Data items
BEGIN
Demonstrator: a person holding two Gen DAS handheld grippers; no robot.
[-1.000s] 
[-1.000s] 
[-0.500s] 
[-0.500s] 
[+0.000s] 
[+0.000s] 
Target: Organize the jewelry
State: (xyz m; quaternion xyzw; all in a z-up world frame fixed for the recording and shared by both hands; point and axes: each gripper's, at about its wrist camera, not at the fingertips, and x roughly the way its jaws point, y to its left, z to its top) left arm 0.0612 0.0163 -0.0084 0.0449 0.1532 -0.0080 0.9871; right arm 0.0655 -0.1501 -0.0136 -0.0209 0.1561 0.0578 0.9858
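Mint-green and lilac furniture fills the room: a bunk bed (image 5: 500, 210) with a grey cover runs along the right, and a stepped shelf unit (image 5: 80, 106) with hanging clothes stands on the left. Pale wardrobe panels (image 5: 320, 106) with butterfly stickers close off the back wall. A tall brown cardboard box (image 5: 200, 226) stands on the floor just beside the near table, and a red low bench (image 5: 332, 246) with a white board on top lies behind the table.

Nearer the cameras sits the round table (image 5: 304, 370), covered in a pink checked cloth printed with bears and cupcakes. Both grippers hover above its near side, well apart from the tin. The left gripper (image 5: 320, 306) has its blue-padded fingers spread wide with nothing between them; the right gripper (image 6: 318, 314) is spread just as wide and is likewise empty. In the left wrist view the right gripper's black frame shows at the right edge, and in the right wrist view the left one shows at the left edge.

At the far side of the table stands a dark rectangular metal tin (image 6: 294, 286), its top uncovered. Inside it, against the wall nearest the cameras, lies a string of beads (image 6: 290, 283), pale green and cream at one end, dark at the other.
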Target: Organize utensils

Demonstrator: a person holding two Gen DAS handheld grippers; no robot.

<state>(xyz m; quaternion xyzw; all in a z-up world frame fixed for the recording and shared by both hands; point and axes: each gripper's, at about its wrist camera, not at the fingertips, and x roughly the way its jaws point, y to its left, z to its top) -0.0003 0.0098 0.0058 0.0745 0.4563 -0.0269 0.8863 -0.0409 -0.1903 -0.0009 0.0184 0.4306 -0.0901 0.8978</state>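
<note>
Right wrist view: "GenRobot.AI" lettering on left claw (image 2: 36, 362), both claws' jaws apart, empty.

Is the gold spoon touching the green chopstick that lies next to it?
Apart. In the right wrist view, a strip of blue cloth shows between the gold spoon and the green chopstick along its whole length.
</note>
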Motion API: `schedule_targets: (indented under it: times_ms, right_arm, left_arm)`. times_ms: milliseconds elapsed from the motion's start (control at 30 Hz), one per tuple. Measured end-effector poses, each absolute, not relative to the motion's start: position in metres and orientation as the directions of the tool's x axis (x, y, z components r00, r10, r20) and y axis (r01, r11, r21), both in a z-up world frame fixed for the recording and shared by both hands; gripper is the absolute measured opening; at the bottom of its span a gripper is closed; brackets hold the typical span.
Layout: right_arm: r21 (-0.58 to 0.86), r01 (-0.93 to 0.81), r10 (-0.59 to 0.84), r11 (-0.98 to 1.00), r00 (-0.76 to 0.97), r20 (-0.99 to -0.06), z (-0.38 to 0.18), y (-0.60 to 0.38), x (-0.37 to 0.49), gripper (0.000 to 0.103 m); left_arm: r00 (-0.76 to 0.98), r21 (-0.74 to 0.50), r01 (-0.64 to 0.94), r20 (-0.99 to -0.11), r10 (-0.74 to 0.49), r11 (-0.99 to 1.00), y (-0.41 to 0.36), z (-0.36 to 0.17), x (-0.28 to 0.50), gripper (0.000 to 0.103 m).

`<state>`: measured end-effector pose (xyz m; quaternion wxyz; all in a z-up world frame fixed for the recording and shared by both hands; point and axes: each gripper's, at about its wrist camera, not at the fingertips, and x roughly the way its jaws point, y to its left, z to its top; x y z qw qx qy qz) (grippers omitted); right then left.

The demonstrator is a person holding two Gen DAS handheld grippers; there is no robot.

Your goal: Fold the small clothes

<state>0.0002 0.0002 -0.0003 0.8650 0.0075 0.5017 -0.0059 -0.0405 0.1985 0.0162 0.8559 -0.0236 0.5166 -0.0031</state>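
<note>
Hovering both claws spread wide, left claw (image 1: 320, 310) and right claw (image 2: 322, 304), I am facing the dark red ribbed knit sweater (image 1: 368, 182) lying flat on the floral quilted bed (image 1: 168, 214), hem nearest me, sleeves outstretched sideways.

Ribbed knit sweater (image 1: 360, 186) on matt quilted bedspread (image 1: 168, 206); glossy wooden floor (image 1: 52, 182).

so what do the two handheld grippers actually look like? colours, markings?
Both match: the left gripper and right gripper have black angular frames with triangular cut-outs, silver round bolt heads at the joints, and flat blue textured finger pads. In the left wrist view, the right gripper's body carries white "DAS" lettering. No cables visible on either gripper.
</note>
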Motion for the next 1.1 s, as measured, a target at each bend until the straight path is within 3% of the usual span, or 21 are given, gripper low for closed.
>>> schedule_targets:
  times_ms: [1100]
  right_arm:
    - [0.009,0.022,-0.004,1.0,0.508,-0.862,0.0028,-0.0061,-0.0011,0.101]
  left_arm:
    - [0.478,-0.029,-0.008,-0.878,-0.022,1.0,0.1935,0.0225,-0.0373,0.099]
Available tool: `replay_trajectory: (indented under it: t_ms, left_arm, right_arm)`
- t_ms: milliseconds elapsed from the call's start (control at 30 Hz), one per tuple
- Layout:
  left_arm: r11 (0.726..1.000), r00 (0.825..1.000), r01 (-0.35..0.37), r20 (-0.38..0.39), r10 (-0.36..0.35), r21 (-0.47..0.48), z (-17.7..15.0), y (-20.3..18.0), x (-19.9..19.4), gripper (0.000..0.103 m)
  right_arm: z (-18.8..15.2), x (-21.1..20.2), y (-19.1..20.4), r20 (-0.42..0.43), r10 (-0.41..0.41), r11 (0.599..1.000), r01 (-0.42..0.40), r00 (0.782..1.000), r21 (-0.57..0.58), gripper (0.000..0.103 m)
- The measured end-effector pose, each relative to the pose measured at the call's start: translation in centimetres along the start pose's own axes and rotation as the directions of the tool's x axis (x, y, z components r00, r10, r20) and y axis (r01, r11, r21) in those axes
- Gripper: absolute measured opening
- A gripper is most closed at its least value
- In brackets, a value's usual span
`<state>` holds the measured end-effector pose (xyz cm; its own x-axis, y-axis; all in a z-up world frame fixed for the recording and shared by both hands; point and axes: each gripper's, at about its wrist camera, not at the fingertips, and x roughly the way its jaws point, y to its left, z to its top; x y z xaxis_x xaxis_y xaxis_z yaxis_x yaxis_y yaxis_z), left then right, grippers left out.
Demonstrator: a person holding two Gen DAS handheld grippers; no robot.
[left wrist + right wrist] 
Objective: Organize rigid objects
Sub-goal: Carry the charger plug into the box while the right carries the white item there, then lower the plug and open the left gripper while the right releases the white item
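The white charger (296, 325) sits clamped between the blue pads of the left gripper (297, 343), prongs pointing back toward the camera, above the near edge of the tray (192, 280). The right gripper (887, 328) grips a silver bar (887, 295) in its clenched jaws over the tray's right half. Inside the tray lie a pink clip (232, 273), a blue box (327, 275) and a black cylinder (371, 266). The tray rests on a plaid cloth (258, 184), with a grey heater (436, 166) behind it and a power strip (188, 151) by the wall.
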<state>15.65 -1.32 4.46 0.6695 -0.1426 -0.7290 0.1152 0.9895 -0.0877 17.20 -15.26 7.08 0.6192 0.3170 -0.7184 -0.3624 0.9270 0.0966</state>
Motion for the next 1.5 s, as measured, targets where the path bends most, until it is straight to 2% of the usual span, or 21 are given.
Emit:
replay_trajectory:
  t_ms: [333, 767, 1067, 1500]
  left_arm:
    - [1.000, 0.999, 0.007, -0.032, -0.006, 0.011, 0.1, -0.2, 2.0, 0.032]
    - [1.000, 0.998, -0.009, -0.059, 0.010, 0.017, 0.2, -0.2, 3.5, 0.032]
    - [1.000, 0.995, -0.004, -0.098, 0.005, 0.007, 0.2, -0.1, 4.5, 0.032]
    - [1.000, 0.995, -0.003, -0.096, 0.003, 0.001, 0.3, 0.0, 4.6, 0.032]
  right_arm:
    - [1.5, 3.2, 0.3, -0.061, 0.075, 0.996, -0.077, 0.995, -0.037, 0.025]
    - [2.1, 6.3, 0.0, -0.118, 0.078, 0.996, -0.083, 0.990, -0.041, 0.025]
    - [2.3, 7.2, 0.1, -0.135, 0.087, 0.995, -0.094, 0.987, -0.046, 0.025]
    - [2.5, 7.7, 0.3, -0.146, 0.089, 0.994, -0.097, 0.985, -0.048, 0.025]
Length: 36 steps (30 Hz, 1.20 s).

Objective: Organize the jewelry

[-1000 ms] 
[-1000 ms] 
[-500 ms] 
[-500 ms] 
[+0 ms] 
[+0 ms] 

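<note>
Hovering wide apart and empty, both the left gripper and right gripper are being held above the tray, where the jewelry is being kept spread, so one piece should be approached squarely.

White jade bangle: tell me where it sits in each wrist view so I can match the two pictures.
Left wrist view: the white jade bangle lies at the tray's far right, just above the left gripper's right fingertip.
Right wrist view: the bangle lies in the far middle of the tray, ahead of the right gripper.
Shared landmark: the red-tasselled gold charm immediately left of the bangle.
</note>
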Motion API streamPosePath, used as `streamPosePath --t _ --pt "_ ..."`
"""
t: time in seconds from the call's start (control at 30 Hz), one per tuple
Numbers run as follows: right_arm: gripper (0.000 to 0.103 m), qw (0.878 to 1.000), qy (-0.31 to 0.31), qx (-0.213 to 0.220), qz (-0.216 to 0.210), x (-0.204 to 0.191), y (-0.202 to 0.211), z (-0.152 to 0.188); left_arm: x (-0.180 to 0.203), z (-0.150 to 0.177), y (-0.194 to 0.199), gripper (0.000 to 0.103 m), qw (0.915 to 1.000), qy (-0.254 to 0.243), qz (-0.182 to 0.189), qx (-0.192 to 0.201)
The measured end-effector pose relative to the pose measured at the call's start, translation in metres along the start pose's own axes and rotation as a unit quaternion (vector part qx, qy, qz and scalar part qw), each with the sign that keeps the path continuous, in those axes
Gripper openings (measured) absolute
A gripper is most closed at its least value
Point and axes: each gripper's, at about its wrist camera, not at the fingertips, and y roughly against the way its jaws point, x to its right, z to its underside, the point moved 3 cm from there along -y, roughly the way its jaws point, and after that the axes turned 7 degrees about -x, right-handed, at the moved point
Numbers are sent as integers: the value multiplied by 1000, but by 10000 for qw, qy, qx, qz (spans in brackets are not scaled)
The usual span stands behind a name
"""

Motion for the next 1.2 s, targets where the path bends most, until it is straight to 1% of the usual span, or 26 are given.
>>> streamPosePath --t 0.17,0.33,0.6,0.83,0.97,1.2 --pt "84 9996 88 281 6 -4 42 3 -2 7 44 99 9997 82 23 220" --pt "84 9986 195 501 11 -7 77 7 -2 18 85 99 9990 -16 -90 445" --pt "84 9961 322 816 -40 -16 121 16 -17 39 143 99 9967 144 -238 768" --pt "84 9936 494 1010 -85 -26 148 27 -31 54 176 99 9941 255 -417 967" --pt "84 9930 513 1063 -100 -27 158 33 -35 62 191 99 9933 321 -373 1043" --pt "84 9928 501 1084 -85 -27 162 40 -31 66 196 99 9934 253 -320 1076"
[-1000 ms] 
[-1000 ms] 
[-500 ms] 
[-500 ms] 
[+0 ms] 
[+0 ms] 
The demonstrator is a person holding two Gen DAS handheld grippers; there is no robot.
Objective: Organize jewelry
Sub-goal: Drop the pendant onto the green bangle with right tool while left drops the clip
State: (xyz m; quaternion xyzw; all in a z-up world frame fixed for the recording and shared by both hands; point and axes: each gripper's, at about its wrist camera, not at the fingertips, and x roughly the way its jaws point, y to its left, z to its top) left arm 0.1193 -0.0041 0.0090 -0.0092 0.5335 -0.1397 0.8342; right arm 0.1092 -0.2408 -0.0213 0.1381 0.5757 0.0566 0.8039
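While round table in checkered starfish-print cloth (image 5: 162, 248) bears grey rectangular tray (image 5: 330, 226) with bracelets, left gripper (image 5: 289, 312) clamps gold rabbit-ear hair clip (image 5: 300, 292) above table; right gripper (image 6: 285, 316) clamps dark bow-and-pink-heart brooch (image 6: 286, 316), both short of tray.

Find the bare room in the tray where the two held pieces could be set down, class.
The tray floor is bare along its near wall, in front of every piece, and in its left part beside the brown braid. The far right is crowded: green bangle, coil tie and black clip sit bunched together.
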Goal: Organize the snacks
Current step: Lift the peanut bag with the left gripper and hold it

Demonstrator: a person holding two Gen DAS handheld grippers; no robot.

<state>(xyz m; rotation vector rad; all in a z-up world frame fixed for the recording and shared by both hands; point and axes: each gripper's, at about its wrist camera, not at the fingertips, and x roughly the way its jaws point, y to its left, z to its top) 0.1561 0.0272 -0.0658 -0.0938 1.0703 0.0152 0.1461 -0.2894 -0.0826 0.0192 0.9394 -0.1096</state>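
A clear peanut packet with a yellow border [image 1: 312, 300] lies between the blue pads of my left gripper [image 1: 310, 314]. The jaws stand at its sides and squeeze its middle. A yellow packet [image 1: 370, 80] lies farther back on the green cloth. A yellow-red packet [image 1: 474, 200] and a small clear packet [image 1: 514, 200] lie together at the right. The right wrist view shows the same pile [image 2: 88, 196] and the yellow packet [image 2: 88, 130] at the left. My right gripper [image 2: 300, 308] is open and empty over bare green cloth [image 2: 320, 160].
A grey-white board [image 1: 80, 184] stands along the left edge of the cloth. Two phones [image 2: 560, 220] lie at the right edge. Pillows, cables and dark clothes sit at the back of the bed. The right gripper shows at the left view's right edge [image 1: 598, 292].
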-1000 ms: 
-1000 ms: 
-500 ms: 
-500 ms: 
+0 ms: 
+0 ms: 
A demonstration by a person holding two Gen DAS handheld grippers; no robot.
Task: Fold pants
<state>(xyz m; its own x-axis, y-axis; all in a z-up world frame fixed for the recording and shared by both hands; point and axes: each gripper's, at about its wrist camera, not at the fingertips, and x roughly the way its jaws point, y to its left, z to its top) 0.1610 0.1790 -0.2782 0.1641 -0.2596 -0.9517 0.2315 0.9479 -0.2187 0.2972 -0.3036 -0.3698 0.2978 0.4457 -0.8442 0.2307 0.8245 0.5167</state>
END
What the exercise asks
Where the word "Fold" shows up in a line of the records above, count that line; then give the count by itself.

Solution for this task
2